Hi,
I was working on a sequence-to-sequence RNN with variable output size. My particular application domain does not require the output size to exactly match the target sequence, so I decided to stop computing the loss once the EOS token is reached. However, since I am working on batches I have to continue computing the loss for the sequences that have not yet reached the EOS token.
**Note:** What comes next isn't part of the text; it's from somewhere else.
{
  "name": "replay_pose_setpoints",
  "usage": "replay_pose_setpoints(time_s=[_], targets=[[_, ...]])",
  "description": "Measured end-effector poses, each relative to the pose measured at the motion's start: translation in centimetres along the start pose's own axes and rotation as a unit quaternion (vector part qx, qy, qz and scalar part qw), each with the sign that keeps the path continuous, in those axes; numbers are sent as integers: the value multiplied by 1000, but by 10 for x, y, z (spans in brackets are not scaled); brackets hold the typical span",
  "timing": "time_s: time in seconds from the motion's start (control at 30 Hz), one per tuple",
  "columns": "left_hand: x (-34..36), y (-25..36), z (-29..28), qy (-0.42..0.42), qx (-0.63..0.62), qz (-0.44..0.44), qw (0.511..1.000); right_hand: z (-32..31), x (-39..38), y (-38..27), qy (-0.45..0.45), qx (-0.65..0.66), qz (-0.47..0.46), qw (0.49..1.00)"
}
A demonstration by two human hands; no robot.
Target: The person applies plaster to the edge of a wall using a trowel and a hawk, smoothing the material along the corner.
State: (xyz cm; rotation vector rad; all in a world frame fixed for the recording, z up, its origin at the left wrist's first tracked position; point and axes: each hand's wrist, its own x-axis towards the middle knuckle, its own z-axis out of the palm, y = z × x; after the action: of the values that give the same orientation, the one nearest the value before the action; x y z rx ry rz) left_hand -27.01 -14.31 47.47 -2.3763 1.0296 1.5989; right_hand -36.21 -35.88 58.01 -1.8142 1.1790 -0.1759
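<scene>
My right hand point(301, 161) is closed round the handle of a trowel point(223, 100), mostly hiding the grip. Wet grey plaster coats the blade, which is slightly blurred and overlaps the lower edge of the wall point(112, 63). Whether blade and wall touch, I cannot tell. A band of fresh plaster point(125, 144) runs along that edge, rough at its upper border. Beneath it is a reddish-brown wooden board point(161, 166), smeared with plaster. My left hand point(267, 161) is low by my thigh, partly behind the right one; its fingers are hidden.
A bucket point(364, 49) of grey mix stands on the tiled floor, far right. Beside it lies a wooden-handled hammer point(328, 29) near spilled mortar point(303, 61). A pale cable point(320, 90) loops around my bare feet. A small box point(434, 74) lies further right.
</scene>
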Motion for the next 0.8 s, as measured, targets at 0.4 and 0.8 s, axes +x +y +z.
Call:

Therefore, I decided to use a vector (valid) to store information about the batches that still influence the loss (See code below).
valid = torch.full((batch_size,), True, device=y.get_device(), dtype=bool)
for idx in range(sequence_length):
decoder_output, decoder_hidden = self.decode(decoder_input, decoder_hidden)
# decoder_output.shape = [batch_size, n_classes]
# y.shape = [batch_size, sequence_length]
# loss += criterion(decoder_output, y[:, idx]) # This works fine
loss += criterion(decoder_output[valid], y[valid, idx]) # This causes the error in question
# Sample an output token and use it as the next input.
topv, topi = decoder_output.topk(1)
decoder_input = topi.squeeze().detach()
valid &= decoder_input != eos_index
if not torch.any(valid):
break
Here the criterion type is <class ‘torch.nn.modules.loss.NLLLoss’>
def decode(self, x, hidden):
assert len(x.shape) == 1, "Only handling one input at a time
embed = self.embedding_fun(x)
embed = embed.unsqueeze(0)
input = nn.functional.relu(embed)
#input shape: [1, batch size, embedding dim]
output, hidden = self.gru(input, hidden)
output = self.log_softmax(self.out(output[0])) # log_softmax over dimension 1
return output, hidden
The code as displayed above runs fine for some epochs until the following error ends the process:
(CUDA_LAUNCH_BLOCKING = 1)
line 36, in train_epoch
loss.backward()
File "[...]/envs/CIL-TC/lib/python3.8/site-packages/torch/tensor.py", line 195, in backward
torch.autograd.backward(self, gradient, retain_graph, create_graph)
File "[...]/envs/CIL-TC/lib/python3.8/site-packages/torch/autograd/__init__.py", line 97, in backward
Variable._execution_engine.run_backward(
RuntimeError: linearIndex.numel()*sliceSize*nElemBefore == value.numel() INTERNAL ASSERT FAILED at /opt/conda/conda-bld/pytorch_1579022027550/work/aten/src/ATen/native/cuda/Indexing.cu:218, please report a bug to PyTorch. number of flattened indices did not match number of elements in the value tensor10361850
The error does not seem to depend on the number of valid elements in the mask, nor does it hide an OOM error.
My question is as follows: Am I doing something wrong or is this bug just masking a more helpful error message?